Reproduce verbatim the lines of the material below, starting at the line with "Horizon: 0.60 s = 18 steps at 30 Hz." and ending at the line with "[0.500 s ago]", both inclusive; skip the rest.
----
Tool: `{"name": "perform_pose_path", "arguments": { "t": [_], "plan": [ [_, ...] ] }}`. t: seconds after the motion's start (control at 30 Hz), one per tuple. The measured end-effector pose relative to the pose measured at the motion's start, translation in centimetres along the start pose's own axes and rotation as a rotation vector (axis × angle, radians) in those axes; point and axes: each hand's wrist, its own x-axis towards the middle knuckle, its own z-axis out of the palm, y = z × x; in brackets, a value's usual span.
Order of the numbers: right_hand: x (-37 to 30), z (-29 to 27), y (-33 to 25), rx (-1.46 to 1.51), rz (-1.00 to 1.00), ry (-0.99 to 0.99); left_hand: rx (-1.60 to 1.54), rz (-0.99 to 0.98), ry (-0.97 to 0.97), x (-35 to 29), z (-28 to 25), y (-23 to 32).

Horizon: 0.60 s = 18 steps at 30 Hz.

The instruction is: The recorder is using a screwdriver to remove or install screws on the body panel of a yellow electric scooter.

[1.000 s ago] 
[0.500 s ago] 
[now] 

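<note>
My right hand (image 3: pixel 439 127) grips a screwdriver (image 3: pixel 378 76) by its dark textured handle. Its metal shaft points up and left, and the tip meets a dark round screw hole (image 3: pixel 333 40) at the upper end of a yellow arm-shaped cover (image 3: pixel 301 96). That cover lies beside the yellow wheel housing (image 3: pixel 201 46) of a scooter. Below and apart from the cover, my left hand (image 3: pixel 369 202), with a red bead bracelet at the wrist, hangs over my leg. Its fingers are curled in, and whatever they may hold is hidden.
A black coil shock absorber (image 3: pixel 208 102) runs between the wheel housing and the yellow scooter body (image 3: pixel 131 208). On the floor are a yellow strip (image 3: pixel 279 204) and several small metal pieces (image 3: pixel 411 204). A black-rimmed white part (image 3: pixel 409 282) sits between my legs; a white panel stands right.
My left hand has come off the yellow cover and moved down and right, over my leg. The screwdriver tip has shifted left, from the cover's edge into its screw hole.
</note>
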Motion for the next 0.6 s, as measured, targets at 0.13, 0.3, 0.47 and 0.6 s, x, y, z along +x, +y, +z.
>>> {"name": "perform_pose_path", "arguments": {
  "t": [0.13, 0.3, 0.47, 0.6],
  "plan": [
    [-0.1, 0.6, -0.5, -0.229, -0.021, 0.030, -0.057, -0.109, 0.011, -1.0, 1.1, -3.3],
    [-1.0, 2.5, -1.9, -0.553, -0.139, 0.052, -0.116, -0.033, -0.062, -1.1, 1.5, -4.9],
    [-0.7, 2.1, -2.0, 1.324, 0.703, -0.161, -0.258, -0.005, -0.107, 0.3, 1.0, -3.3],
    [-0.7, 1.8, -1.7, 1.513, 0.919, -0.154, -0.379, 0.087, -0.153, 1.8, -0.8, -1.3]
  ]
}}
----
• Reply to the exercise
Horizon: 0.60 s = 18 steps at 30 Hz.

The instruction is: The recorder is using a screwdriver to remove or install screws on the body panel of a yellow electric scooter.

[1.000 s ago] 
[0.500 s ago] 

With this, the exercise is done.